About this task: Give the data again exactly, from its opening line through the line in which "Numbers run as" appears.

Collected material:
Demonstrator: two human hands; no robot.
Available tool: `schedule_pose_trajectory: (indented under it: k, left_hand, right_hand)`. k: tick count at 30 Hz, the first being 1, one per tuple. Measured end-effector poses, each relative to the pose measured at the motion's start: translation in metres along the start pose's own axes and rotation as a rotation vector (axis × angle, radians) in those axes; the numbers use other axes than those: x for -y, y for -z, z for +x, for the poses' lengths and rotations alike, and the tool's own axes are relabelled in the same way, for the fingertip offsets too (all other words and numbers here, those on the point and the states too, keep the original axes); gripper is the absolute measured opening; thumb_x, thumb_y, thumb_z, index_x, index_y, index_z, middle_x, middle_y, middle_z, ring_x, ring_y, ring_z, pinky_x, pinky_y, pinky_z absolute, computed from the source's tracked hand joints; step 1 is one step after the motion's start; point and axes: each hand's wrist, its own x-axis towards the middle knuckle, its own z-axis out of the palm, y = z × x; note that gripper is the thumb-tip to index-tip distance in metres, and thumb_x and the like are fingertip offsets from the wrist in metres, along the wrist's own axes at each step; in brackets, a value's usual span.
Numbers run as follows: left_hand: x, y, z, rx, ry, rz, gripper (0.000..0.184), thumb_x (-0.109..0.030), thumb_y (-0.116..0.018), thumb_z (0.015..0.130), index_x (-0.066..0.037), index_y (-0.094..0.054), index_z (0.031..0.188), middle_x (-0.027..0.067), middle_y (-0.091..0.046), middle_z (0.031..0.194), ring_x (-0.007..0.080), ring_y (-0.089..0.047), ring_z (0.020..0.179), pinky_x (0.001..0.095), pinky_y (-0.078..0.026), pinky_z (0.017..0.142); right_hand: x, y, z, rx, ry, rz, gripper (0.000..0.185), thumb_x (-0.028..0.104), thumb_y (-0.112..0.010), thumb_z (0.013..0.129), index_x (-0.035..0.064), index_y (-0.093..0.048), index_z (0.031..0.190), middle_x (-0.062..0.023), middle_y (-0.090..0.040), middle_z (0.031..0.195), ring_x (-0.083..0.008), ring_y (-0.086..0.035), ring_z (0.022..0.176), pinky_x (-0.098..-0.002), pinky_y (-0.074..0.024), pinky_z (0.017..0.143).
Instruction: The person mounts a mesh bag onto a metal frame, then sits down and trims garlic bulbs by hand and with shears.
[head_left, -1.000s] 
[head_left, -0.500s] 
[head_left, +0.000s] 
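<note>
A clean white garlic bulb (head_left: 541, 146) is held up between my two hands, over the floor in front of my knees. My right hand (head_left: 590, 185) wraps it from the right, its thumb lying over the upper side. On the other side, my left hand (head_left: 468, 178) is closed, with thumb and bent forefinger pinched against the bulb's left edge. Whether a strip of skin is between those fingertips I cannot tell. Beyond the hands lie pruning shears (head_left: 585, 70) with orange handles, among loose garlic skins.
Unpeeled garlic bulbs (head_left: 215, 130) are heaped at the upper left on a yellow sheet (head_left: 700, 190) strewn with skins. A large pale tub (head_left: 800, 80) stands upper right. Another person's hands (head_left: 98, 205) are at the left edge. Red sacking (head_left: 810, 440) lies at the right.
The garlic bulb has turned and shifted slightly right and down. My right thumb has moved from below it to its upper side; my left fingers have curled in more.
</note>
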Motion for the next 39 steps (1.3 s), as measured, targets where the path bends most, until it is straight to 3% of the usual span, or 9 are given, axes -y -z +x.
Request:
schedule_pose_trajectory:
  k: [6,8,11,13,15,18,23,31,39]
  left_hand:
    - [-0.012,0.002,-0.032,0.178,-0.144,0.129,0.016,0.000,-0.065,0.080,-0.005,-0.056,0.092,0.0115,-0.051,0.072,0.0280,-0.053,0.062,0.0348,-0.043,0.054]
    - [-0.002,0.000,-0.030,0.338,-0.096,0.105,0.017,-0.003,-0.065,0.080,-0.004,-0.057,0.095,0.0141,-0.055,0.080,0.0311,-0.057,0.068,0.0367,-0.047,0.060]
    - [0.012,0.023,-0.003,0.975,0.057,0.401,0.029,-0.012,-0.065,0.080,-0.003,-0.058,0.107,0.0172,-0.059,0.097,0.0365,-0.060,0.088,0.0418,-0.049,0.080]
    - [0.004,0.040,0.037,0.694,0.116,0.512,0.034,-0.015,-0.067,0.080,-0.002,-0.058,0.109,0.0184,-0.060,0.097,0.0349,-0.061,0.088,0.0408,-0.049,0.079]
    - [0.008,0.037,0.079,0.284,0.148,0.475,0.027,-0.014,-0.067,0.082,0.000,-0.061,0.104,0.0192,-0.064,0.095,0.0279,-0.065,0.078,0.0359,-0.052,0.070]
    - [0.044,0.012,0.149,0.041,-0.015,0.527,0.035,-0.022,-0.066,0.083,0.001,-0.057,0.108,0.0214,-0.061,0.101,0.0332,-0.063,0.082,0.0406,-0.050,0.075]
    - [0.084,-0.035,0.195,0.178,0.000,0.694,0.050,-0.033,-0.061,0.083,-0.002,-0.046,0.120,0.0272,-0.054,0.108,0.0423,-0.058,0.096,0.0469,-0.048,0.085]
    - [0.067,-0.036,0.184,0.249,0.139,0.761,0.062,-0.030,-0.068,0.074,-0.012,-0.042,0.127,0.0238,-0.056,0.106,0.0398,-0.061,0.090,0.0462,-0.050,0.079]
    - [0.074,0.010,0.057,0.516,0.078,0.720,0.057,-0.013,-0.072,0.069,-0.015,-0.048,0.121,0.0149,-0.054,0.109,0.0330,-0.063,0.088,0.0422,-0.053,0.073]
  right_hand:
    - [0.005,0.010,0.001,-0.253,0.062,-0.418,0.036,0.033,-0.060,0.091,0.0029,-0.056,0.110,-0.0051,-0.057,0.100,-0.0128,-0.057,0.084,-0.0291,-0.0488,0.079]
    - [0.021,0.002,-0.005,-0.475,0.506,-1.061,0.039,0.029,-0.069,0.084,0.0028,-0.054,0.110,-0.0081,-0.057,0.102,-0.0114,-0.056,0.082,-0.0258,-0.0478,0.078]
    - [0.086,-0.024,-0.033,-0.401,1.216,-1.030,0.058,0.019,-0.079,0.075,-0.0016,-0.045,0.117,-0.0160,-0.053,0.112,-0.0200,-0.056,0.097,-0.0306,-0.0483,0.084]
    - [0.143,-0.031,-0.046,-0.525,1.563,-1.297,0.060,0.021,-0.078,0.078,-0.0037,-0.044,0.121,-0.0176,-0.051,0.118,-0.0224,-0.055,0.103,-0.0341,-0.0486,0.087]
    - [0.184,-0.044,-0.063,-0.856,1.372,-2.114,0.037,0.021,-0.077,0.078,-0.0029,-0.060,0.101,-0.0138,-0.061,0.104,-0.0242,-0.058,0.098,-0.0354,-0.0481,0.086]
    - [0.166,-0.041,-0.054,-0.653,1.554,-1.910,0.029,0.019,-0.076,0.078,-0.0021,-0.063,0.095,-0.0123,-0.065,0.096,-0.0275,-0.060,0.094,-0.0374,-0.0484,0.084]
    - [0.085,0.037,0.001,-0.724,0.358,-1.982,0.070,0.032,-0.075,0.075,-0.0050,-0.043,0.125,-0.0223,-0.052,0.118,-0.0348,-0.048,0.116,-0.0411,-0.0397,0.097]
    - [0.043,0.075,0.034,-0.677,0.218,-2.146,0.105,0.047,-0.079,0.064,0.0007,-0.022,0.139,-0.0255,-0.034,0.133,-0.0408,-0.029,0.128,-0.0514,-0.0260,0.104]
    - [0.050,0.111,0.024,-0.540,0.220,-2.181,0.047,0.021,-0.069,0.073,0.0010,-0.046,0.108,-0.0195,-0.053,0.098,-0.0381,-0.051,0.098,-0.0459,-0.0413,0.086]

Result:
Demonstrator: two human hands; no robot.
Available tool: `schedule_pose_trajectory: (indented under it: k, left_hand, right_hand)`. k: tick count at 30 Hz, the first being 1, one per tuple. Measured end-effector poses, each relative to the pose measured at the motion's start: translation in metres along the start pose's own axes and rotation as a rotation vector (axis × angle, radians) in those axes; the numbers use other axes than those: x for -y, y for -z, z for +x, for the poses' lengths and rotations alike, and the tool's own axes are relabelled in the same way, for the fingertip offsets too (all other words and numbers here, those on the point and the states too, keep the original axes); gripper is the absolute measured opening; thumb_x, thumb_y, thumb_z, index_x, index_y, index_z, middle_x, middle_y, middle_z, ring_x, ring_y, ring_z, pinky_x, pinky_y, pinky_z absolute, computed from the source's tracked hand joints; step 1 is one step after the motion's start; point and axes: each hand's wrist, its own x-axis towards the middle knuckle, its own z-axis out of the palm, y = z × x; note that gripper is the thumb-tip to index-tip distance in metres, and thumb_x and the like are fingertip offsets from the wrist in metres, along the wrist's own axes at each step; in brackets, a value's usual span.
Numbers run as follows: left_hand: x, y, z, rx, ry, rz, gripper (0.000..0.184), thumb_x (-0.109..0.030), thumb_y (-0.116..0.018), thumb_z (0.015..0.130), index_x (-0.066..0.037), index_y (-0.094..0.054), index_z (0.031..0.188), middle_x (-0.027..0.067), middle_y (-0.091..0.046), middle_z (0.031..0.194), ring_x (-0.007..0.080), ring_y (-0.089..0.047), ring_z (0.020..0.179), pinky_x (0.001..0.095), pinky_y (-0.078..0.026), pinky_z (0.017..0.142); right_hand: x, y, z, rx, ry, rz, gripper (0.000..0.185), thumb_x (-0.028..0.104), thumb_y (-0.112..0.010), thumb_z (0.013..0.129), index_x (-0.035..0.064), index_y (-0.093..0.048), index_z (0.031..0.190), middle_x (-0.062..0.023), middle_y (-0.090..0.040), middle_z (0.031..0.195), ring_x (-0.083..0.008), ring_y (-0.086..0.035), ring_z (0.022..0.176), pinky_x (-0.098..-0.002), pinky_y (-0.074..0.024), pinky_z (0.017..0.143).

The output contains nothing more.